In the data below, one line contains "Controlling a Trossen" and a later one contains "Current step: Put". Print both, with every line between them, exactly and alone.

(Records drawn from a dataset)

++++++++++

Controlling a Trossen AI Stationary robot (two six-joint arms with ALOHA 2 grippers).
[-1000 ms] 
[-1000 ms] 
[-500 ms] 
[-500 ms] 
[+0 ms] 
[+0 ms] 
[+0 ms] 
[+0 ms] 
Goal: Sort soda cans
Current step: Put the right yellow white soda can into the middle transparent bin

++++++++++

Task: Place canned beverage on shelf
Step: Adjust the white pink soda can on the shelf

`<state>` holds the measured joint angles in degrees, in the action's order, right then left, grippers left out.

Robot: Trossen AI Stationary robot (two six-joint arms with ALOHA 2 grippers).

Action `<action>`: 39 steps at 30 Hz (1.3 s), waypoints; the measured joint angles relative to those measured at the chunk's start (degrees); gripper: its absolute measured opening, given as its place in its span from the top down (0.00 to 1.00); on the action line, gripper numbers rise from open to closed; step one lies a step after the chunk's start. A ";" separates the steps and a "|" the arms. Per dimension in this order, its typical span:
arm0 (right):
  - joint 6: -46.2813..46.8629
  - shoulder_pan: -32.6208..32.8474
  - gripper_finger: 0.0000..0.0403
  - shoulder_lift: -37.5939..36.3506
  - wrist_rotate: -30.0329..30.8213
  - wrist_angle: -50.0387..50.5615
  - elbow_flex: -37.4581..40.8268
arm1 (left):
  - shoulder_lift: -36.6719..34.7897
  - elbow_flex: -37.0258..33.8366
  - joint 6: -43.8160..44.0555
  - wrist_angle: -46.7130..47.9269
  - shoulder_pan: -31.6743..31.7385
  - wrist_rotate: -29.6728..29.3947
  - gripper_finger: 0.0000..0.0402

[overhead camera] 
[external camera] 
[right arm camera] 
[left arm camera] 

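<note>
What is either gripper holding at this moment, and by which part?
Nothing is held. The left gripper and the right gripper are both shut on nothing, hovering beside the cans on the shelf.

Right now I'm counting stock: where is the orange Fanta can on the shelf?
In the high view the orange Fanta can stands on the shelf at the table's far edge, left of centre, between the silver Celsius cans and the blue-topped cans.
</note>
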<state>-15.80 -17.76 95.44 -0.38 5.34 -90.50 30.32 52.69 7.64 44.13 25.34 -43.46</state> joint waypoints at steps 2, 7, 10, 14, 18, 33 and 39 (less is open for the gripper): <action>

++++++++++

* [WRITTEN REPLY]
Controlling a Trossen AI Stationary robot (two six-joint arms with ALOHA 2 grippers).
[-1000 ms] 
[-1000 ms] 
[-500 ms] 
[-500 ms] 
[+0 ms] 
[+0 ms] 
[+0 ms] 
[+0 ms] 
Goal: Sort soda cans
Current step: Put the right yellow white soda can into the middle transparent bin

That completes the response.